The Hausa Native Advancement and Development Initiative submitted formal ICC petitions, alleging systematic ethnic cleansing by Fulani militias across northern Nigeria. The petition includes mass grave photographs, survivor testimonies, and documentation of village destruction. Another group, Intersociety, filed detailed ICC complaints in June 2023, naming specific government officials and documenting systematic Christian persecution, claiming over 31,000 deaths since 2015.
These are not foreign conspiracies but indigenous Nigerian voices seeking international justice when domestic mechanisms fail. The petitions collectively illustrate deepening ethnic and religious fractures, with different communities presenting competing narratives of victimhood and responsibility.
Dismissing these petitions as politically motivated or externally instigated represents a dangerous disconnect from citizen experiences. When Hausa communities accuse Fulani militias of ethnic cleansing while Christian groups document systematic persecution, the government’s response should not be denial wrapped in nationalist rhetoric.
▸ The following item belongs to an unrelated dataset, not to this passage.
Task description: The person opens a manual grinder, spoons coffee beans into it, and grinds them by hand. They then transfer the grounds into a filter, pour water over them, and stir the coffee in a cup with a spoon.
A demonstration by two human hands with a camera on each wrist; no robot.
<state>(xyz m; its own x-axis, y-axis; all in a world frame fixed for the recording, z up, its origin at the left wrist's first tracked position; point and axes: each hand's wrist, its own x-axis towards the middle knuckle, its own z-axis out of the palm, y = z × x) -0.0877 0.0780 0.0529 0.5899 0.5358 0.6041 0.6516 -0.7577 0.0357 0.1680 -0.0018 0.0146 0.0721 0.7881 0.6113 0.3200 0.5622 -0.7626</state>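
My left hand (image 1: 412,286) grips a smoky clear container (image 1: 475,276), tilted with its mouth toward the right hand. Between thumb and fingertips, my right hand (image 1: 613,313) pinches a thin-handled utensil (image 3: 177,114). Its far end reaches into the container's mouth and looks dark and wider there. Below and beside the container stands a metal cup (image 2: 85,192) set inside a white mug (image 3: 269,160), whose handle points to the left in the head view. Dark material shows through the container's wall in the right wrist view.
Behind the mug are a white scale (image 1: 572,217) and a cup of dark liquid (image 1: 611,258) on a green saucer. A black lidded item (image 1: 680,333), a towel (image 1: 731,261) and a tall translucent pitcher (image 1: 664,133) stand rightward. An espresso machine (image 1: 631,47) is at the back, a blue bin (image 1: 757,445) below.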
Real internal security crises exist across Nigeria’s geopolitical zones, each requiring targeted responses rather than blanket denial. The Northeast faces continued Boko Haram and ISWAP with ideological extremism targeting the Nigerian state, Christians and those who oppose their Islamic peculiar worldview. These groups exhibit brutal symbolism, attacking churches and publicly executing Christians, and sometimes moderate Muslims.
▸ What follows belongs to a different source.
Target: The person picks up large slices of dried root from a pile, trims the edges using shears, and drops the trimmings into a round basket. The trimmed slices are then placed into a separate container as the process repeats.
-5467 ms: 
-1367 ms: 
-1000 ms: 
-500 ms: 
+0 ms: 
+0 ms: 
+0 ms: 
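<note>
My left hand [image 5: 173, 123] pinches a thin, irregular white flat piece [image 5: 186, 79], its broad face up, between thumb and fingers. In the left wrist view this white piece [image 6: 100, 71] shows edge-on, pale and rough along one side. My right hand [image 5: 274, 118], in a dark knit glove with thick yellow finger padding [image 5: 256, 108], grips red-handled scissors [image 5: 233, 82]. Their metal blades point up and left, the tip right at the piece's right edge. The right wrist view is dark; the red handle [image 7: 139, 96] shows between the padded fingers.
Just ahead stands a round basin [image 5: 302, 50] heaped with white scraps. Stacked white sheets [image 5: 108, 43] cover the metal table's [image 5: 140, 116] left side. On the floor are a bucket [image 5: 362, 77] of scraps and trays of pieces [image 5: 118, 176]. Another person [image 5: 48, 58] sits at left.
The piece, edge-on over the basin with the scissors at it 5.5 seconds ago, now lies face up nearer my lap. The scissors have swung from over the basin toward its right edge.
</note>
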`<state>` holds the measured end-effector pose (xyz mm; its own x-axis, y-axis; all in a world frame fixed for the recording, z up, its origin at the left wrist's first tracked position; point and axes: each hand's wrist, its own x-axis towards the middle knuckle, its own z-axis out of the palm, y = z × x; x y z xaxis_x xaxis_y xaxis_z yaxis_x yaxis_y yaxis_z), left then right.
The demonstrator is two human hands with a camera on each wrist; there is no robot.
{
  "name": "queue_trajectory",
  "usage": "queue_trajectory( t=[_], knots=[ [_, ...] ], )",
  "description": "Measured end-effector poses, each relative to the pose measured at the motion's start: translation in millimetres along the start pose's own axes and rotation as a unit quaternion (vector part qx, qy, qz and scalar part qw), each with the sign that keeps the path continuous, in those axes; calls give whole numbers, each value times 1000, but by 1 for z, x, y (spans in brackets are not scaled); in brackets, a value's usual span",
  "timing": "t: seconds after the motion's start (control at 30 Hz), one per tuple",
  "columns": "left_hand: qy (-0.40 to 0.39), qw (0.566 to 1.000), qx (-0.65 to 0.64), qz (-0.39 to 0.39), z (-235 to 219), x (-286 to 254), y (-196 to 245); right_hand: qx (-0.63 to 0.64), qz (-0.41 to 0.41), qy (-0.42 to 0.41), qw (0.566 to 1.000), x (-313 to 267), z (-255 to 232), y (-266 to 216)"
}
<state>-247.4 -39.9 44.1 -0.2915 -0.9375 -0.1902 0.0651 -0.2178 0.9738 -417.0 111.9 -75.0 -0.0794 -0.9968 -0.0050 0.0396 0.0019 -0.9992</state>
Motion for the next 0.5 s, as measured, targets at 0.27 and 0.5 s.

The Northwest suffers catastrophic governance collapse, creating ungoverned spaces that breed banditry, kidnapping, cattle rustling, and greed-driven extortion. The region suffers a serious ethnic crisis between the Hausas and the Fulanis, a crisis nobody wants to acknowledge or talk about. Criminal networks thrive in security vacuums created by weak police presence, corruption, and inadequate social services.
The Middle Belt experiences the most severe religious persecution accusations and potential genocide. Well-armed non-state actors, predominantly Muslim jihadists, launch coordinated attacks on native Christian communities. Violence is marked by jihadist ideology seeking to displace, subjugate, and eliminate native populations through midnight village raids, mass killings, church burnings, and farm destruction. Evidence appears everywhere in large internally displaced communities.
Government officials acknowledge military deployment in 33 of Nigeria’s 36 states. This tacit admission of nationwide security collapse in a country not technically at war ought to keep policymakers awake at night. This extraordinary militarisation demands an honest assessment rather than defensive posturing. Recent rumours of military coups reflect deep societal anxiety about security failures. When citizens lose confidence in the government’s ability or willingness to protect them, democratic stability itself becomes threatened.
Government’s insistence that ethnic and religious crises do not exist represents more than diplomatic miscalculation; it’s policy paralysis guaranteeing problem perpetuation and escalation. Denial will not make violence disappear; it only festers, growing more complex as international voices grow louder.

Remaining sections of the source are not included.